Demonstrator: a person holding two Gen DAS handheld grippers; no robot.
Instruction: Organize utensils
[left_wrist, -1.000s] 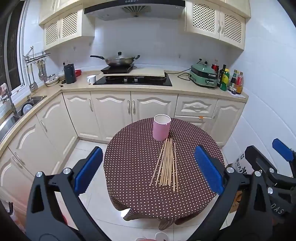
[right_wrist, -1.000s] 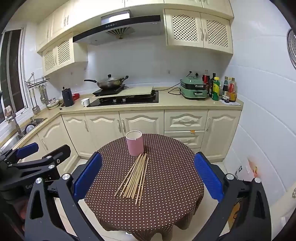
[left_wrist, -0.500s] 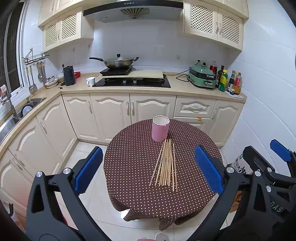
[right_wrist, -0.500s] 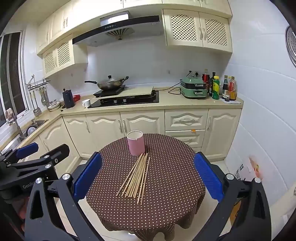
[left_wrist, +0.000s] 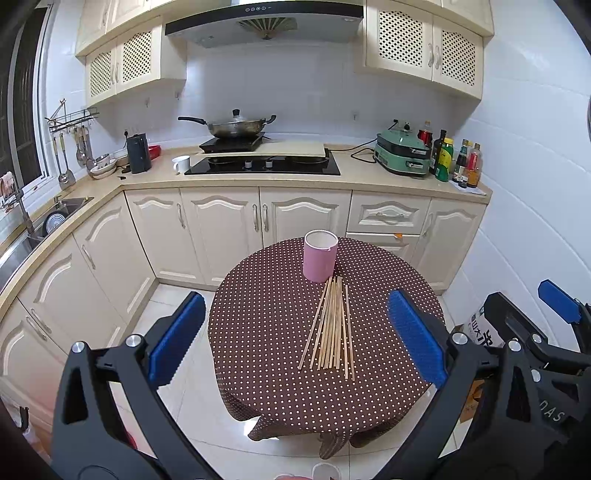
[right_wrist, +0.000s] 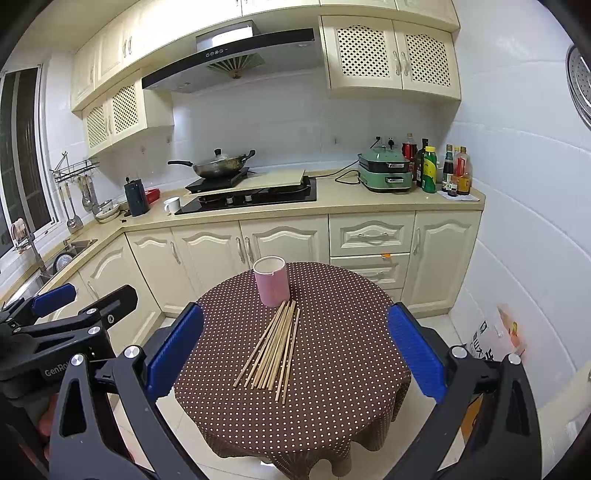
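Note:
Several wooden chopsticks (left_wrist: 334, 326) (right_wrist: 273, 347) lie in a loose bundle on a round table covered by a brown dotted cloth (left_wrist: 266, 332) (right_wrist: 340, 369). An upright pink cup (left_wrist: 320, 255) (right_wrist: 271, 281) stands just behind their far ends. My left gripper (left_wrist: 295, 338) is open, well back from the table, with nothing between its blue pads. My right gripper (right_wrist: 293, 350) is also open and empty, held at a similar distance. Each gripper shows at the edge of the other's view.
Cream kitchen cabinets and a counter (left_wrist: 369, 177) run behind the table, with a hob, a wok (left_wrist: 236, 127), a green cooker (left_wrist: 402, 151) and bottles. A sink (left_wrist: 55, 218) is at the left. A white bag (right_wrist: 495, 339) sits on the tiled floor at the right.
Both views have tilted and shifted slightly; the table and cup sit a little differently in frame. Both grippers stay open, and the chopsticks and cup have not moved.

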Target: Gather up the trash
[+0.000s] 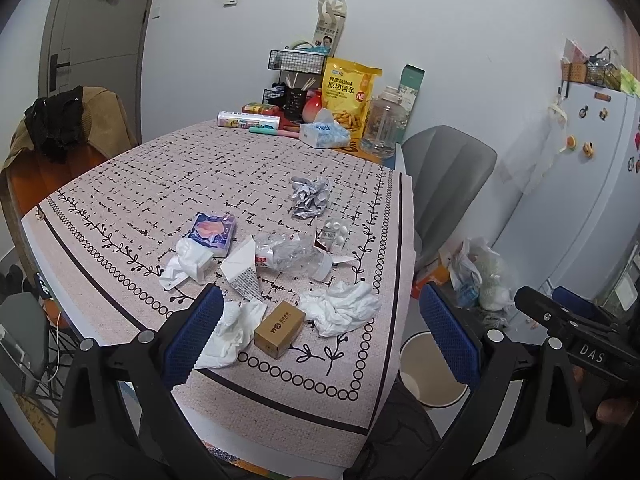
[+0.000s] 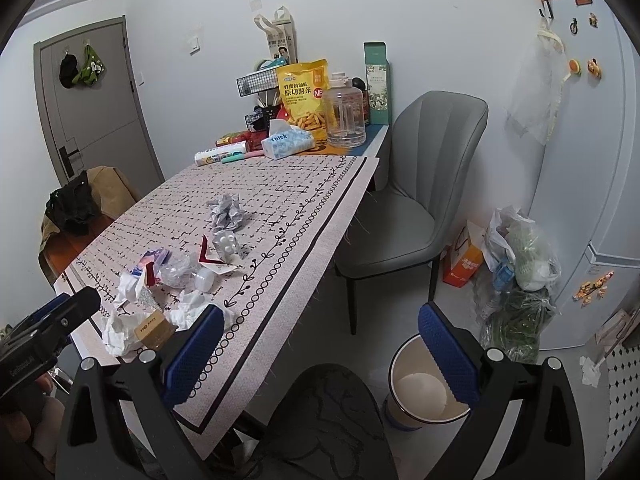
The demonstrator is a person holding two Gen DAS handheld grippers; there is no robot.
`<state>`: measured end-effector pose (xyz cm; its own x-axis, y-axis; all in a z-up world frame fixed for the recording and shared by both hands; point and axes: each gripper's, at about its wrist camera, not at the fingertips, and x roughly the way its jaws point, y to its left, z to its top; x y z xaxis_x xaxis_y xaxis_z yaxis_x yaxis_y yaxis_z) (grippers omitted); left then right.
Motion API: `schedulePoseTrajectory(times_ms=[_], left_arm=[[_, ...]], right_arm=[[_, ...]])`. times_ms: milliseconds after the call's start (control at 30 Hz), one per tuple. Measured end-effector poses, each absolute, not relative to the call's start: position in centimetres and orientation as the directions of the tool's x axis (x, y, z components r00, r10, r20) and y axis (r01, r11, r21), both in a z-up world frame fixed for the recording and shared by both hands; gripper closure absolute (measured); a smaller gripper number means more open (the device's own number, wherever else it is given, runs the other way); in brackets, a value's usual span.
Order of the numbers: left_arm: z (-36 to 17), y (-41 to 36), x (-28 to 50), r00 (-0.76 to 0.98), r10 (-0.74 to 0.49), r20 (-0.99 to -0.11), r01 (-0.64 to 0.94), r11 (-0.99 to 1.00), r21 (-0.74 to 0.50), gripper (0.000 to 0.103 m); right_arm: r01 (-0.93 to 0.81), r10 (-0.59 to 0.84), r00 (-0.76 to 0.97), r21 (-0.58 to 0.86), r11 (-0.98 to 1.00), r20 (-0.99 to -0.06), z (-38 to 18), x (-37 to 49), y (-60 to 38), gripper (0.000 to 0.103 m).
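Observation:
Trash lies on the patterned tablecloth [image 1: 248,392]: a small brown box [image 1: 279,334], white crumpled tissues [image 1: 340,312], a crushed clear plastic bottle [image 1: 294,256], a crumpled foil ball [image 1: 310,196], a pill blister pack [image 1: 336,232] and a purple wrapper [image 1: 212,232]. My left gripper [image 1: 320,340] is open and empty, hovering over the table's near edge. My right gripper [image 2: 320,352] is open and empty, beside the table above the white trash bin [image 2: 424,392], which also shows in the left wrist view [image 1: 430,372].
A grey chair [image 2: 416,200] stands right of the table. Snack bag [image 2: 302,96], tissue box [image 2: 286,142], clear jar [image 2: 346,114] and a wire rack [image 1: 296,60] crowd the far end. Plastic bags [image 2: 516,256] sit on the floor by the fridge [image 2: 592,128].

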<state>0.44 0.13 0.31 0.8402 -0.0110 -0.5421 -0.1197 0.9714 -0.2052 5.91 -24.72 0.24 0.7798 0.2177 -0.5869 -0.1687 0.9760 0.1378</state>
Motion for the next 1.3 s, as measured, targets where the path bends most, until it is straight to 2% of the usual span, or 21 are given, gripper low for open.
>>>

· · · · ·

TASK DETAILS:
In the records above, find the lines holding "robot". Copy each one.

TASK OUTPUT:
Demonstrator: a person holding two Gen DAS handheld grippers; no robot.
The demonstrator is a person holding two Gen DAS handheld grippers; there is no robot.

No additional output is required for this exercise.